Né à Rabat, Dominique de Villepin entend aborder la course à l’Élysée avec un discours axé sur le refus de la « surenchère » autour de l’immigration, face à une droite qui tend à défendre un durcissement des règles relatives au droit d’asile et au droit du sol, notamment à Mayotte.
Son lien avec le Maroc confère une dimension particulière à ce retour sur le devant de la scène politique française. Ancien ministre des Affaires étrangères puis Premier ministre, il a longtemps été associé aux grands dossiers de politique étrangère et aux relations avec la région.
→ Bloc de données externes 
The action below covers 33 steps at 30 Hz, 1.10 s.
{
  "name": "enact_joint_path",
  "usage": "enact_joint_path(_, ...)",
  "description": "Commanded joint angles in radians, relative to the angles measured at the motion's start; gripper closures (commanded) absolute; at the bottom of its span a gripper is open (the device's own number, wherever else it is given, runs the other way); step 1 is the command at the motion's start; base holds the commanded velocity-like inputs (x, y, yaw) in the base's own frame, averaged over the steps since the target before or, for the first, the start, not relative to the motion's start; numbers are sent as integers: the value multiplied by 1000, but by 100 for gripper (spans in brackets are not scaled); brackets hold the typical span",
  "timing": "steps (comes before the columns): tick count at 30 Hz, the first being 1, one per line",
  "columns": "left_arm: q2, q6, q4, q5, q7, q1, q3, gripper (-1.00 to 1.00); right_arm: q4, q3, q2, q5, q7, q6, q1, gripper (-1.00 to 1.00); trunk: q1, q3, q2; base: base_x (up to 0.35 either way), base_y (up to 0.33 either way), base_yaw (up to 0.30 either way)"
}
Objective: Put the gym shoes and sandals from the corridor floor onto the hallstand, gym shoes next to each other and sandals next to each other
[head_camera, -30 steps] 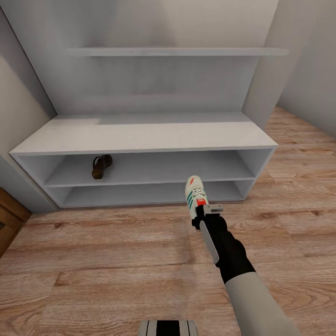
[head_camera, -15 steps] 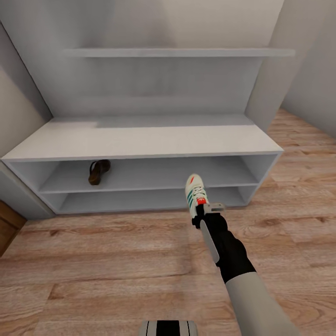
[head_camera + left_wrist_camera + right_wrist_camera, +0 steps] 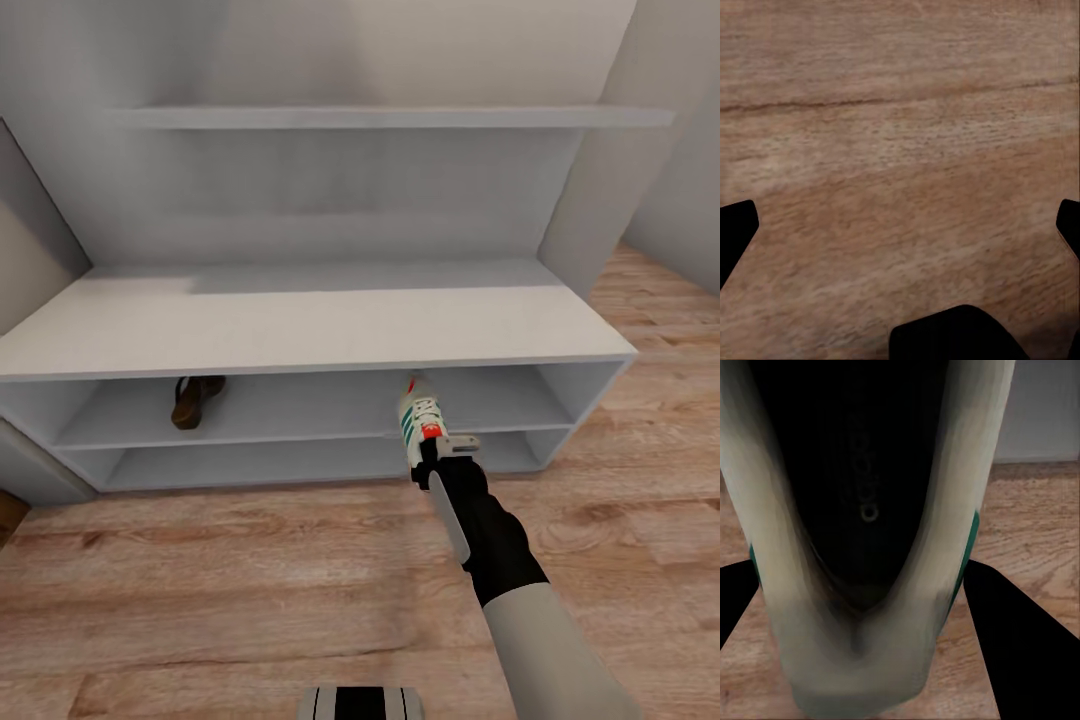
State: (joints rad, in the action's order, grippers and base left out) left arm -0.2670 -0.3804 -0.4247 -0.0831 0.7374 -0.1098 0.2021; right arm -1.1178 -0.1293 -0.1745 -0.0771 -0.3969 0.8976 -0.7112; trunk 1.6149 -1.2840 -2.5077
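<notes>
Illumination is even and diffuse, with no visible source and no glare. In the head view, the hallstand (image 3: 300, 330) top reads pale and bright; a soft shadow band lies beneath the wall shelf (image 3: 390, 118) in the upper half of the frame, and the open shelf rows at centre are moderately shaded. The corridor floor (image 3: 250, 580) shows mild smearing of the wood grain toward the lower edge. Straight edges splay outward at the frame sides.

In the left wrist view, the grain is soft and slightly blurred. In the right wrist view, the gym shoe (image 3: 862, 585) is out of focus, its interior near black.
</notes>
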Motion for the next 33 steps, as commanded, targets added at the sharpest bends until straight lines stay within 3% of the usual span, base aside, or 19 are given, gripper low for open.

Durant son passage à Matignon, il avait notamment accordé des entretiens à l’agence de presse marocaine au sujet de la coopération entre les deux pays.
Le nom de Dominique de Villepin revient ainsi dans le débat politique français à un moment marqué par un rapprochement croissant entre Paris et Rabat, notamment depuis l’évolution de la position française sur la question du Sahara et le renforcement de la coopération bilatérale dans les domaines de la sécurité, de l’économie et de l’énergie.
Avec l’expression désormais assumée de son souhait de se présenter, la prochaine présidentielle française pourrait donc compter parmi ses prétendants une figure au parcours diplomatique de premier plan et aux attaches historiques avec le Maroc, alors que l’immigration et les relations avec l’Afrique du Nord figurent parmi les principaux sujets de confrontation politique en France.